# Exercise description
Retype each line of the material below word for word; pictures stay out.

# Data provided
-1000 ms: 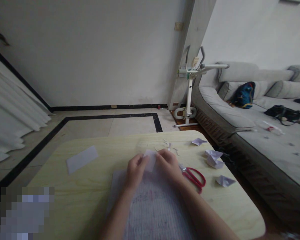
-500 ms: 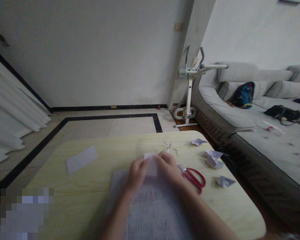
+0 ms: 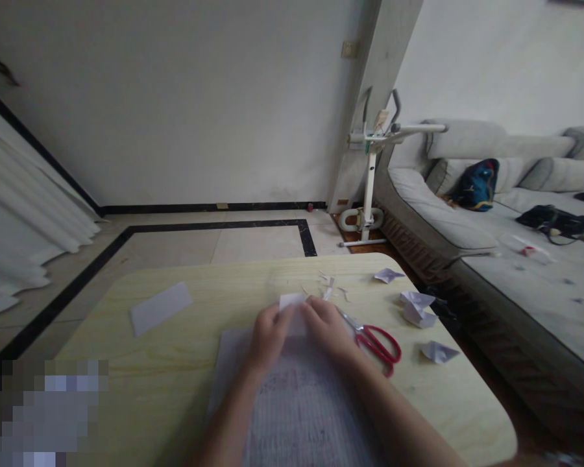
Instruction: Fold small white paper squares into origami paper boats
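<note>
A small piece of white paper (image 3: 292,301) is pinched between my two hands above the wooden table. My left hand (image 3: 268,329) grips its left side, thumb on top. On its right side, my right hand (image 3: 327,325) holds it with thumb and fingers closed. Beneath my hands and forearms lies a large sheet covered in rows of writing (image 3: 296,408). Red-handled scissors (image 3: 379,347) rest just right of my right hand, their blades pointing toward the scraps. Thin paper scraps (image 3: 329,288) are scattered beyond my fingers.
Several folded paper pieces (image 3: 417,308) sit along the right side of the table (image 3: 156,376). A flat white paper rectangle (image 3: 160,307) lies at the left. Beyond the table are a grey sofa (image 3: 467,233) and a white exercise machine (image 3: 370,175).
My right hand has shifted slightly left over the paper, uncovering more of the scissor blades. Both hands keep their hold on the paper. The view has moved a little.
</note>
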The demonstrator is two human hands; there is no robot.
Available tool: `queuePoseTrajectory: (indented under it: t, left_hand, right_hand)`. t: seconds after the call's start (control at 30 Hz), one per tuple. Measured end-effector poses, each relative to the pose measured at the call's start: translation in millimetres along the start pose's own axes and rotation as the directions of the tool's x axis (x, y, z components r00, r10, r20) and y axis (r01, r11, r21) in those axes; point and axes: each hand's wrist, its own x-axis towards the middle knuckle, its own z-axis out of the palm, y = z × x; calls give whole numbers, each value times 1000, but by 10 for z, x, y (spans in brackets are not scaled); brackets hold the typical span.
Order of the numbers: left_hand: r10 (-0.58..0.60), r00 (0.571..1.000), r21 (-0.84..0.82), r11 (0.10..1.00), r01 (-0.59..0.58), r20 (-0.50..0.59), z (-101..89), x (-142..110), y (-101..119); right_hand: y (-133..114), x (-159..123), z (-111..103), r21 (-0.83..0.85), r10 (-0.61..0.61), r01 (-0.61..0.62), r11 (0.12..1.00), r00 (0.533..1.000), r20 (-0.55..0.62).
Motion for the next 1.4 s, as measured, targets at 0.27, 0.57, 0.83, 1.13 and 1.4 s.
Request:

# Task answer
-1000 ms: 
-500 ms: 
+0 ms: 
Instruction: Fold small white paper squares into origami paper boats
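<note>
A small piece of white paper (image 3: 292,301) is pinched between my two hands above the wooden table. My left hand (image 3: 268,329) grips its left side, thumb on top. On its right side, my right hand (image 3: 327,325) holds it with thumb and fingers closed. Beneath my hands and forearms lies a large sheet covered in rows of writing (image 3: 296,408). Red-handled scissors (image 3: 379,347) rest just right of my right hand, their blades pointing toward the scraps. Thin paper scraps (image 3: 329,288) are scattered beyond my fingers.
Several folded paper pieces (image 3: 417,308) sit along the right side of the table (image 3: 156,376). A flat white paper rectangle (image 3: 160,307) lies at the left. Beyond the table are a grey sofa (image 3: 467,233) and a white exercise machine (image 3: 370,175).
My right hand has shifted slightly left over the paper, uncovering more of the scissor blades. Both hands keep their hold on the paper. The view has moved a little.
</note>
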The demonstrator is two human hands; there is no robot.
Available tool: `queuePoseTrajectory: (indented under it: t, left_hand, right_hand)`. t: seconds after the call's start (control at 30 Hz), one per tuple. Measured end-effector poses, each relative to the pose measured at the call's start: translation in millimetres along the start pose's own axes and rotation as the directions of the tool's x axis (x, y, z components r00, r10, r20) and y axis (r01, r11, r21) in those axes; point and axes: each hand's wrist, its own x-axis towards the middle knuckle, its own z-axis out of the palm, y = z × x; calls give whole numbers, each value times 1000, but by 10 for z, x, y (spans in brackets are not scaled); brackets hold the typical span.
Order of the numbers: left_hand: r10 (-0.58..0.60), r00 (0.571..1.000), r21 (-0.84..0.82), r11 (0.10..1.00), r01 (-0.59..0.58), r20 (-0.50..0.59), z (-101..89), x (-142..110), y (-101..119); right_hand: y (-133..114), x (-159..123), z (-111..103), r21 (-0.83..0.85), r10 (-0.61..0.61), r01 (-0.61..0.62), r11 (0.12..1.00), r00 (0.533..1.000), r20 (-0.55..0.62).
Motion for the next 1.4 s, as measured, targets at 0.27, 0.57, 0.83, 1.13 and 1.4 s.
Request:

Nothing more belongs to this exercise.